╭─ Given information

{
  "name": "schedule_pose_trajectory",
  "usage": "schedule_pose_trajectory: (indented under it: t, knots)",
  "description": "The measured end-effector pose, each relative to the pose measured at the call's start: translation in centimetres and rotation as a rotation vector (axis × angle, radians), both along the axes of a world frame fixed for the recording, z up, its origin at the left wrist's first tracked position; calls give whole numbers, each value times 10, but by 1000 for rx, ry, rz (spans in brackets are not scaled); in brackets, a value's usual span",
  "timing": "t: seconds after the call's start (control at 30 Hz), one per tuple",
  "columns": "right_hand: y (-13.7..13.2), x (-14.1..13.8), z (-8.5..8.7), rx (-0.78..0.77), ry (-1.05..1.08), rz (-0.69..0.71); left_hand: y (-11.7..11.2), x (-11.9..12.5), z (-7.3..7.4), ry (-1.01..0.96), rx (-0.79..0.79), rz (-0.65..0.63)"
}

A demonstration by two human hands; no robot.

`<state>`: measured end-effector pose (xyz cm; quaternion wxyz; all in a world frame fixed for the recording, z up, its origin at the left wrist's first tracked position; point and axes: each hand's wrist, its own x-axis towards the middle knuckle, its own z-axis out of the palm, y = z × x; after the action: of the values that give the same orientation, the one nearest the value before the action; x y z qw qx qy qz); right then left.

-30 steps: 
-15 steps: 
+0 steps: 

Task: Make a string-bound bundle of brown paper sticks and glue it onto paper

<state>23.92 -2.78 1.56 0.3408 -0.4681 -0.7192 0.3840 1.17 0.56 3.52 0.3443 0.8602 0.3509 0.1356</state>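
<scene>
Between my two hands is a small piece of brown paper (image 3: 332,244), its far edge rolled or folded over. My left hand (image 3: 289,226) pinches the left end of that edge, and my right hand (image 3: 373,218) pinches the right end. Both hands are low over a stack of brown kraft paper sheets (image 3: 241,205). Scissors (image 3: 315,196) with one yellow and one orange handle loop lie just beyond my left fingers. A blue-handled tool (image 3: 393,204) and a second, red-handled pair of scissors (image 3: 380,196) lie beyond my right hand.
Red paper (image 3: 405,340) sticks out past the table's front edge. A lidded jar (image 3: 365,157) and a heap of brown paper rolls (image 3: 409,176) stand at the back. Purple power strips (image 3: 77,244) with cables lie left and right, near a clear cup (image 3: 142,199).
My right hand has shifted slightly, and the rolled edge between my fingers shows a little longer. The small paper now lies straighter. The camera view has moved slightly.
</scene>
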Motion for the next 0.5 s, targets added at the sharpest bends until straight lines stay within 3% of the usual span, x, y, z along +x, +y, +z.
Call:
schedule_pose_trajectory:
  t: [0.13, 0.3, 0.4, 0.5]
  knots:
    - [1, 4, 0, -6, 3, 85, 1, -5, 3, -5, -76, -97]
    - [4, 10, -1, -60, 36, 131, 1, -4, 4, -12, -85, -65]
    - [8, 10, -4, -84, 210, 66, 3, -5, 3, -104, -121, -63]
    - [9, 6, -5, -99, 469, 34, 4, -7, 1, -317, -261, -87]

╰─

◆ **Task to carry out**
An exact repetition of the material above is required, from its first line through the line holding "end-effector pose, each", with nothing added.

◆ **Task response**
{
  "name": "schedule_pose_trajectory",
  "usage": "schedule_pose_trajectory: (indented under it: t, knots)",
  "description": "The measured end-effector pose, each relative to the pose measured at the call's start: translation in centimetres and rotation as a rotation vector (axis × angle, radians), both along the axes of a world frame fixed for the recording, z up, its origin at the left wrist's first tracked position; calls give whole numbers, each value times 10, but by 1000 for rx, ry, rz (spans in brackets are not scaled); in brackets, a value's usual span",

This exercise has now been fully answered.